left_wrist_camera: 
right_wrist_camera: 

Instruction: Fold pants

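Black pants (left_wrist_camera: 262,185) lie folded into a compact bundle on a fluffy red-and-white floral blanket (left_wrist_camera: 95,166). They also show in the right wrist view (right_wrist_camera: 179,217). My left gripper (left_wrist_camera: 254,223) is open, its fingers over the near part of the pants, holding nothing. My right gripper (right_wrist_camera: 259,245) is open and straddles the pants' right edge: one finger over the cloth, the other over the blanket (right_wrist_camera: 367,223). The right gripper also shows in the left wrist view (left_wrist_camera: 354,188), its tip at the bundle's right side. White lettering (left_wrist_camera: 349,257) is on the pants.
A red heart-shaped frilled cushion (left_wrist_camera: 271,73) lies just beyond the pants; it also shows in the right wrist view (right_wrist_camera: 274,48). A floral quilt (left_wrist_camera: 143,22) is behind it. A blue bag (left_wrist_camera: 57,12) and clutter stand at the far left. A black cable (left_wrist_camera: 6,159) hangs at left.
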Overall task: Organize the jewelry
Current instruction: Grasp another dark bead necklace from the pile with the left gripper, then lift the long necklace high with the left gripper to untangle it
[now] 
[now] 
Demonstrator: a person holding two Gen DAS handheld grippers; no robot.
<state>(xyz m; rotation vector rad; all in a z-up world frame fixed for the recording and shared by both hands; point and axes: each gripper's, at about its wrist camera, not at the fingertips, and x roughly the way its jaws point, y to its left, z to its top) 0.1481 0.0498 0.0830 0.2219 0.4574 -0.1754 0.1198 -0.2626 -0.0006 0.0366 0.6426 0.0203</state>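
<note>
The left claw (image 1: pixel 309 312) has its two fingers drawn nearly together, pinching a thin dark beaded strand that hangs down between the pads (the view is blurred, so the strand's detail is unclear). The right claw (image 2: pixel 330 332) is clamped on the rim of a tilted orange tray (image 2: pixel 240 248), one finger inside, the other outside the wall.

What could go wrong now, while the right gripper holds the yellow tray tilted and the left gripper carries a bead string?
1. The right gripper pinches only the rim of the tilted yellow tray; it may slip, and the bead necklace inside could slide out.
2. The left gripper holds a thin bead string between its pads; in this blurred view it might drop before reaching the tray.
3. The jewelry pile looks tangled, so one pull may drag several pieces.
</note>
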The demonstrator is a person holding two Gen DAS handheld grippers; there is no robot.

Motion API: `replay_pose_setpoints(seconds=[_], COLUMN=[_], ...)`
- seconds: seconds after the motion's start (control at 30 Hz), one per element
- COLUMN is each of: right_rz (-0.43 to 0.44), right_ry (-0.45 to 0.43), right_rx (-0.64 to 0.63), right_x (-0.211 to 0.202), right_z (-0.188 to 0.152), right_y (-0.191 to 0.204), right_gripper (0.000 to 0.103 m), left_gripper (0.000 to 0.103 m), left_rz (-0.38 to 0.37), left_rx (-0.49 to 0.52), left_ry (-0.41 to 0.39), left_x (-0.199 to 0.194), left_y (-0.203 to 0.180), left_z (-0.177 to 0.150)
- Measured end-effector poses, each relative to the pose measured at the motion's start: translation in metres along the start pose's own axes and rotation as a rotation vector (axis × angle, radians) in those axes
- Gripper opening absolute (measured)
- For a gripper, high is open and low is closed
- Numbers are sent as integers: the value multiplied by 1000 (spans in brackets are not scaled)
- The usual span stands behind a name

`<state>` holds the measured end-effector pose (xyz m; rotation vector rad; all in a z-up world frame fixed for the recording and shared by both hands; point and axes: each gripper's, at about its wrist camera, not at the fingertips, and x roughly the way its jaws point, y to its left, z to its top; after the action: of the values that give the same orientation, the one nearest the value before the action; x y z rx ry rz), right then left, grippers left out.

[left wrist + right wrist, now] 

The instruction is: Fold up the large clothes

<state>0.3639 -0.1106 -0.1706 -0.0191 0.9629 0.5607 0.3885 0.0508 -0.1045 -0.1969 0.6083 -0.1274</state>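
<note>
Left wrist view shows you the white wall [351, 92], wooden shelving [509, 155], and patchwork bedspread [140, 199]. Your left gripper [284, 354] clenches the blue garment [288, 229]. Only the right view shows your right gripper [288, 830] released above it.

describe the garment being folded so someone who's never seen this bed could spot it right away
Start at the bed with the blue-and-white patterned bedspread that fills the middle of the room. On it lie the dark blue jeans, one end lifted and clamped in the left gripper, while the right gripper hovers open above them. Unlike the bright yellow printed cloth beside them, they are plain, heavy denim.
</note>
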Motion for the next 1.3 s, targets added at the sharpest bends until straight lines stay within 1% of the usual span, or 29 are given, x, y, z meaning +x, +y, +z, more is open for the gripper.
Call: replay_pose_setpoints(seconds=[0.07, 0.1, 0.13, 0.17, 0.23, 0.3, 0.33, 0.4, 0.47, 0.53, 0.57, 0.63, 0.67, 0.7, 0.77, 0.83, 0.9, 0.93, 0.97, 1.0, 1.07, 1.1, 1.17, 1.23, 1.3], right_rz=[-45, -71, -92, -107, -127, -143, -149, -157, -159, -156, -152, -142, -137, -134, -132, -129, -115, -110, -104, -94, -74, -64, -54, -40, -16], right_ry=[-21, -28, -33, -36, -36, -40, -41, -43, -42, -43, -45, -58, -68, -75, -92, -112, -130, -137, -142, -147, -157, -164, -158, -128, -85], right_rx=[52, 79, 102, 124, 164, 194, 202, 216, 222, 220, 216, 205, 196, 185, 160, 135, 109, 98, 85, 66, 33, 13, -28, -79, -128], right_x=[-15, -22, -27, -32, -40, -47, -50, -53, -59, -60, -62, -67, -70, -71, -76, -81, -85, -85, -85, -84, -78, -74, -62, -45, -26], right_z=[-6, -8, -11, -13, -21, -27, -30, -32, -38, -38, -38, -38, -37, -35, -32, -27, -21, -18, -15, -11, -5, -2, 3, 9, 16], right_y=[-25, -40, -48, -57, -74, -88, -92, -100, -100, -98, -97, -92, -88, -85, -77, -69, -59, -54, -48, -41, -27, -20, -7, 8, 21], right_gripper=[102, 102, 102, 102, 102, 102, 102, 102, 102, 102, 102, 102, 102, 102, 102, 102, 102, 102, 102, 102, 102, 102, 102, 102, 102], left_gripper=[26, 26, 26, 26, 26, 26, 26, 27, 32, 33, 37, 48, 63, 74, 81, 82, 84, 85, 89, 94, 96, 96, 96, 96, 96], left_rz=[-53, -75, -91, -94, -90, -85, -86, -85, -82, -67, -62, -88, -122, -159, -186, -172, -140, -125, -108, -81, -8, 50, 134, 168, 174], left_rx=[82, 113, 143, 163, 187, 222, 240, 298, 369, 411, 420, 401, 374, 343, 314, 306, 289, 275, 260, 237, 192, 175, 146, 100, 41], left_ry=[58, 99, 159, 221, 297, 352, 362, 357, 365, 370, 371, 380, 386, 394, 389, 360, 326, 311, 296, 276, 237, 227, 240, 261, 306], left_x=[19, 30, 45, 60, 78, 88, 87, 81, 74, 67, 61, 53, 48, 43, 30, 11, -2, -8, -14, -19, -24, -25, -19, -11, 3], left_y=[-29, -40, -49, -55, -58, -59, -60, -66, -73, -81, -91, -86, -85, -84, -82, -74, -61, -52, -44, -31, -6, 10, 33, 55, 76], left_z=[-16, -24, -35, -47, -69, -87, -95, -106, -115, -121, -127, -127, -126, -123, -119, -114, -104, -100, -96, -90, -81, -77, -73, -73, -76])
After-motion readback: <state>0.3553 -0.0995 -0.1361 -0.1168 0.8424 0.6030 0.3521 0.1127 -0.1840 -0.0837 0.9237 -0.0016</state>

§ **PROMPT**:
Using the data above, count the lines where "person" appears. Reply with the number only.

§ **WRITTEN SOLUTION**:
2